**Task details**
Could you output the entries that follow exactly, omitting any pictures they contain?

Items listed in a dataset
*** Block opens ***
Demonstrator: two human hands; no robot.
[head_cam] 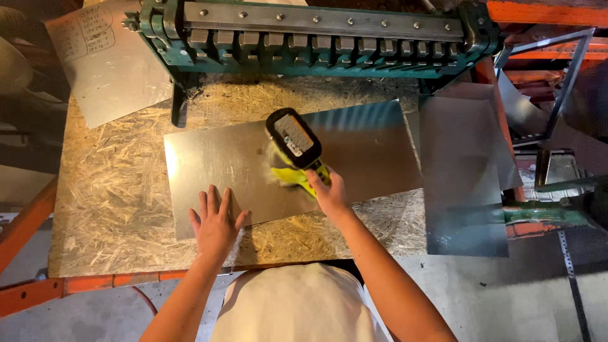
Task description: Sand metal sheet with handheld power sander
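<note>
A shiny rectangular metal sheet (367, 142) lies flat on the chipboard workbench (114, 190). My left hand (215, 221) presses flat on the sheet's near edge, fingers spread. My right hand (329, 190) grips the handle of a yellow-green and black cordless power tool (294, 149), which stands on the middle of the sheet with its battery end facing up. The tool's lower part looks blurred where it meets the metal.
A green sheet-metal bending brake (316, 38) spans the back of the bench. Another metal sheet (107, 63) with handwriting lies at the back left. More sheets (465, 177) overhang the right edge. Orange frame rails (38, 291) run along the front and sides.
</note>
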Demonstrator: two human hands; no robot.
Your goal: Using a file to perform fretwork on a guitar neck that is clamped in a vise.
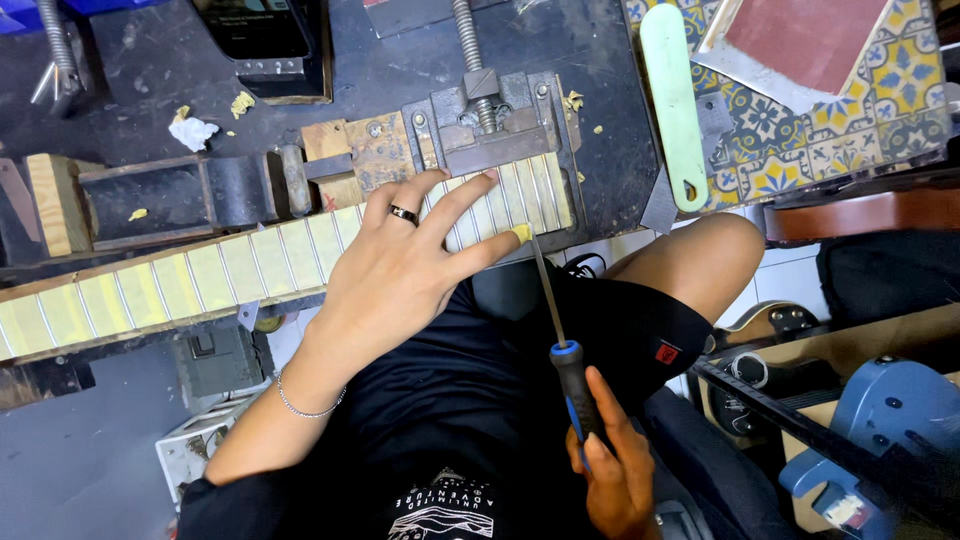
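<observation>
Fingers of the left hand spread flat on the long wooden guitar neck with yellow-taped fretboard, clamped in a dark metal vise at one o'clock. At five o'clock, the right hand grips a slim blue-and-black-handled metal file, its tip touching the neck beside the left forefinger.

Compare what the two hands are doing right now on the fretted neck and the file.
The left hand lies flat with fingers spread on the taped fretted neck, while the right hand is closed around the blue-and-black handle of the thin file. The left hand wears a dark ring and a wrist bracelet; the right shows neither. The left sits up at the vise; the right is low, over the lap. Both are bare.
</observation>
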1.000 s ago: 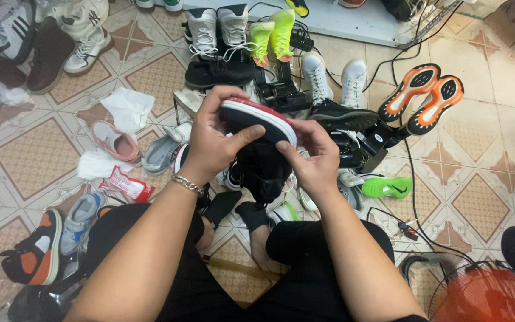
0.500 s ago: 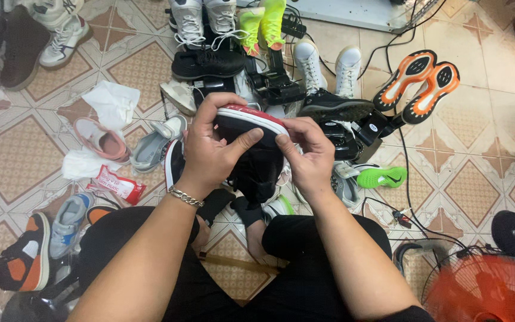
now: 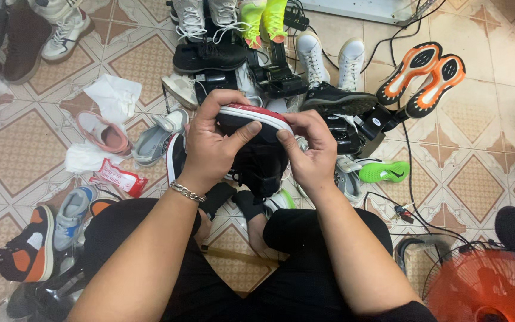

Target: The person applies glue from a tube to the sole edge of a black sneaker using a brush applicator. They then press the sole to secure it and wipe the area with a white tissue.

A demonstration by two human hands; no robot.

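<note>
I hold a black sneaker [image 3: 256,156] with a white and red sole [image 3: 257,115] in front of me, sole turned up and away. My left hand [image 3: 213,143] wraps its left side, thumb laid across the upper. A silver chain bracelet [image 3: 187,191] circles that wrist. My right hand [image 3: 310,154] grips the shoe's right end, fingers curled over the sole edge. Below the shoe my black-trousered legs [image 3: 323,229] are crossed on the tiled floor.
Many shoes ring me: an orange-soled pair [image 3: 421,74], white sneakers [image 3: 329,56], a neon green pair [image 3: 263,18], a black shoe [image 3: 210,56], small pink [image 3: 102,131] and grey ones [image 3: 150,143]. Crumpled tissue [image 3: 114,95], black cables [image 3: 409,179] and an orange fan [image 3: 487,286] lie nearby.
Both hands keep hold of the sneaker and have lowered it slightly toward me; the right fingers shifted along the sole edge. The view tilted a little downward.
</note>
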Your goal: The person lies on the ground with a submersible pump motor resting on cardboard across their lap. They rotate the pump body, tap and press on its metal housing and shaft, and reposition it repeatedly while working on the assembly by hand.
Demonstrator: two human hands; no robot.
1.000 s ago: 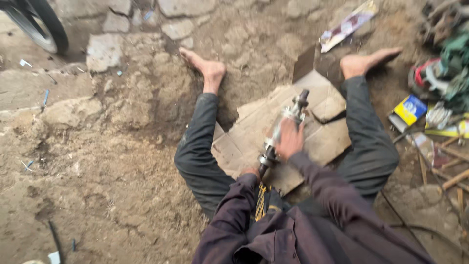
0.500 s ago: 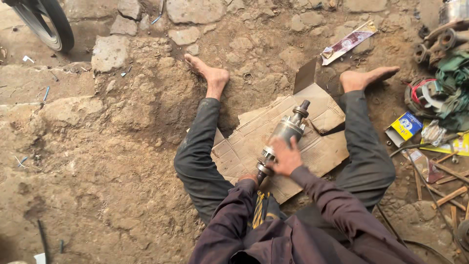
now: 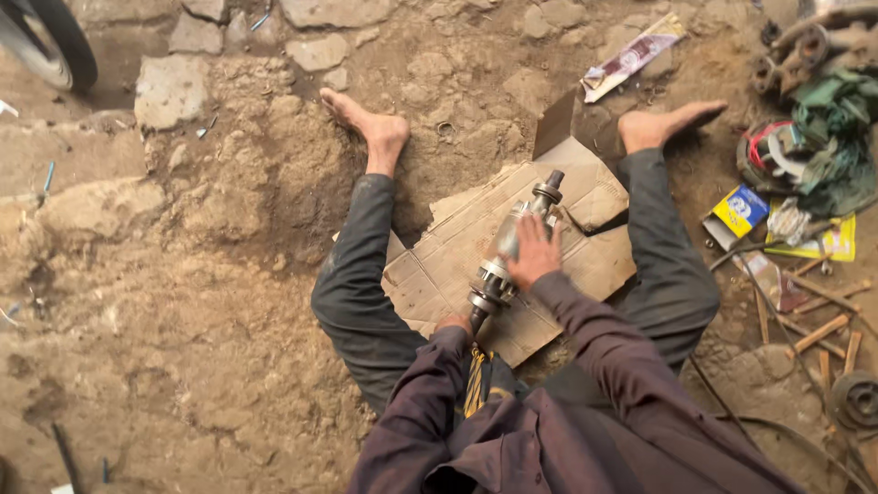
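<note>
While the person sits on bare earth with legs spread, the left hand point(image 3: 455, 324) lies at the near edge of the flattened cardboard sheet point(image 3: 439, 274), mostly hidden by its sleeve; it seems to meet the lower shaft end of the motor armature point(image 3: 508, 245), but I cannot tell how far it is closed or whether it grips. Just beyond, the right hand point(image 3: 535, 256) lies over the middle of the armature, fingers curled around the grey cylindrical body, a closed hold from above. The armature itself lies tilted across the middle of the cardboard, its dark lower shaft pointing back toward the person's lap and its upper shaft tip toward the sheet's far right corner, where a flap point(image 3: 554, 124) stands up.

Off the right edge, on the dirt, lie a blue and yellow box point(image 3: 741, 210), wooden sticks point(image 3: 819, 334) and a heap of green cloth and metal parts point(image 3: 819, 137). Farther off are the two bare feet, flat stones point(image 3: 169, 87), and a tyre point(image 3: 50, 41) at the far left.

As a judgement: the round part could roll under the one sure grip and slide off the loose, creased cardboard into the dirt, picking up grit on its shaft ends.
</note>
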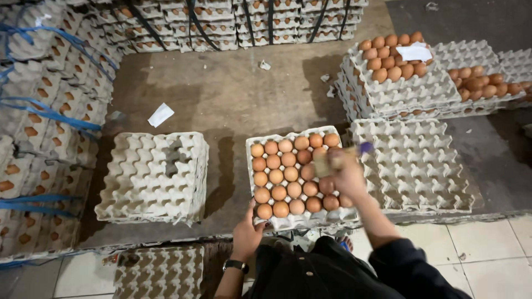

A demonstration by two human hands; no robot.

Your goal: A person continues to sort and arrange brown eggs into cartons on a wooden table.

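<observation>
Left hand: your left hand [247,231] grips the near edge of the filled egg tray [266,220], fingers curled onto its rim; a dark wristwatch [236,266] sits on that wrist.
Right hand: your right hand [348,176] hovers over the right side of the same tray, closed on a small blurred object [339,158] — pale with a purple tip; what it is cannot be told.
Filled egg tray: centre of the scene, atop a short stack, packed with brown eggs [282,176] in rows.
Empty tray stack, left [152,177]: grey pulp trays, well apart from the filled tray, across a strip of bare floor.
Empty tray stack, right [413,166]: just beside the filled tray, on its right.
Far right stacks [399,83]: trays partly filled with brown eggs, a white paper slip [414,52] lying on the eggs.
Left wall and far wall: tall bundles of egg trays [50,138] — strapped with blue and black bands.
Floor: brown platform [233,94] with a white paper scrap [160,114]; pale tiles [487,249] nearest you.
</observation>
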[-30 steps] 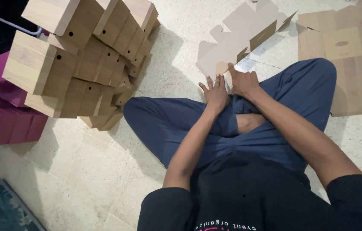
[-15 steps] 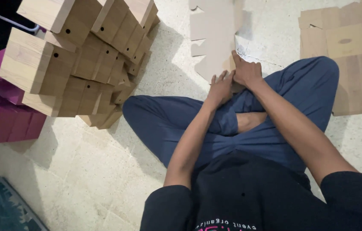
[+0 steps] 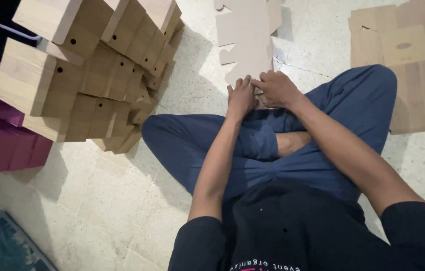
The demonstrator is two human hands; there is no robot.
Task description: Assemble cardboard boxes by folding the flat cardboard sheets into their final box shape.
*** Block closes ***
**Written response**
Demonstrator: two human hands; no robot.
[head_cam] 
Task description: Sand metal sheet with handheld power sander
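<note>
A shiny rectangular metal sheet (367, 142) lies flat on the chipboard workbench (114, 190). My left hand (215, 221) presses flat on the sheet's near edge, fingers spread. My right hand (329, 190) grips the handle of a yellow-green and black cordless power tool (294, 149), which stands on the middle of the sheet with its battery end facing up. The tool's lower part looks blurred where it meets the metal.
A green sheet-metal bending brake (316, 38) spans the back of the bench. Another metal sheet (107, 63) with handwriting lies at the back left. More sheets (465, 177) overhang the right edge. Orange frame rails (38, 291) run along the front and sides.
</note>
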Demonstrator: two human hands; no robot.
Your goal: Using a file to perform fretwork on a guitar neck that is clamped in a vise.
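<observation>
Fingers of the left hand spread flat on the long wooden guitar neck with yellow-taped fretboard, clamped in a dark metal vise at one o'clock. At five o'clock, the right hand grips a slim blue-and-black-handled metal file, its tip touching the neck beside the left forefinger.

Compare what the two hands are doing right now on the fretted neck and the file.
The left hand lies flat with fingers spread on the taped fretted neck, while the right hand is closed around the blue-and-black handle of the thin file. The left hand wears a dark ring and a wrist bracelet; the right shows neither. The left sits up at the vise; the right is low, over the lap. Both are bare.
</observation>
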1.000 s ago: 
0.500 s ago: 
now: 

Target: The person applies glue from a tube to the sole edge of a black sneaker using a brush applicator. They then press the sole to secure it and wipe the area with a white tissue.

A demonstration by two human hands; no robot.

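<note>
I hold a black sneaker [image 3: 256,156] with a white and red sole [image 3: 257,115] in front of me, sole turned up and away. My left hand [image 3: 213,143] wraps its left side, thumb laid across the upper. A silver chain bracelet [image 3: 187,191] circles that wrist. My right hand [image 3: 310,154] grips the shoe's right end, fingers curled over the sole edge. Below the shoe my black-trousered legs [image 3: 323,229] are crossed on the tiled floor.
Many shoes ring me: an orange-soled pair [image 3: 421,74], white sneakers [image 3: 329,56], a neon green pair [image 3: 263,18], a black shoe [image 3: 210,56], small pink [image 3: 102,131] and grey ones [image 3: 150,143]. Crumpled tissue [image 3: 114,95], black cables [image 3: 409,179] and an orange fan [image 3: 487,286] lie nearby.
Both hands keep hold of the sneaker and have lowered it slightly toward me; the right fingers shifted along the sole edge. The view tilted a little downward.
</note>
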Your goal: The person lies on the ground with a submersible pump motor resting on cardboard across their lap. They rotate the pump body, tap and press on its metal housing and shaft, and reposition it repeatedly while working on the assembly by hand.
Demonstrator: two human hands; no robot.
1.000 s ago: 
0.500 s ago: 
now: 
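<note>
While the person sits on bare earth with legs spread, the left hand point(image 3: 455, 324) lies at the near edge of the flattened cardboard sheet point(image 3: 439, 274), mostly hidden by its sleeve; it seems to meet the lower shaft end of the motor armature point(image 3: 508, 245), but I cannot tell how far it is closed or whether it grips. Just beyond, the right hand point(image 3: 535, 256) lies over the middle of the armature, fingers curled around the grey cylindrical body, a closed hold from above. The armature itself lies tilted across the middle of the cardboard, its dark lower shaft pointing back toward the person's lap and its upper shaft tip toward the sheet's far right corner, where a flap point(image 3: 554, 124) stands up.

Off the right edge, on the dirt, lie a blue and yellow box point(image 3: 741, 210), wooden sticks point(image 3: 819, 334) and a heap of green cloth and metal parts point(image 3: 819, 137). Farther off are the two bare feet, flat stones point(image 3: 169, 87), and a tyre point(image 3: 50, 41) at the far left.

As a judgement: the round part could roll under the one sure grip and slide off the loose, creased cardboard into the dirt, picking up grit on its shaft ends.
</note>
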
A demonstration by two human hands; no robot.

Your goal: A person continues to sort and arrange brown eggs into cartons on a wooden table.

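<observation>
Left hand: your left hand [247,231] grips the near edge of the filled egg tray [266,220], fingers curled onto its rim; a dark wristwatch [236,266] sits on that wrist.
Right hand: your right hand [348,176] hovers over the right side of the same tray, closed on a small blurred object [339,158] — pale with a purple tip; what it is cannot be told.
Filled egg tray: centre of the scene, atop a short stack, packed with brown eggs [282,176] in rows.
Empty tray stack, left [152,177]: grey pulp trays, well apart from the filled tray, across a strip of bare floor.
Empty tray stack, right [413,166]: just beside the filled tray, on its right.
Far right stacks [399,83]: trays partly filled with brown eggs, a white paper slip [414,52] lying on the eggs.
Left wall and far wall: tall bundles of egg trays [50,138] — strapped with blue and black bands.
Floor: brown platform [233,94] with a white paper scrap [160,114]; pale tiles [487,249] nearest you.
</observation>
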[-30 steps] 
[-15 steps] 
[+0 steps] 
The demonstrator is two human hands; there is no robot.
Task description: Assemble cardboard boxes by folding the flat cardboard sheets into their final box shape.

The output above is complete.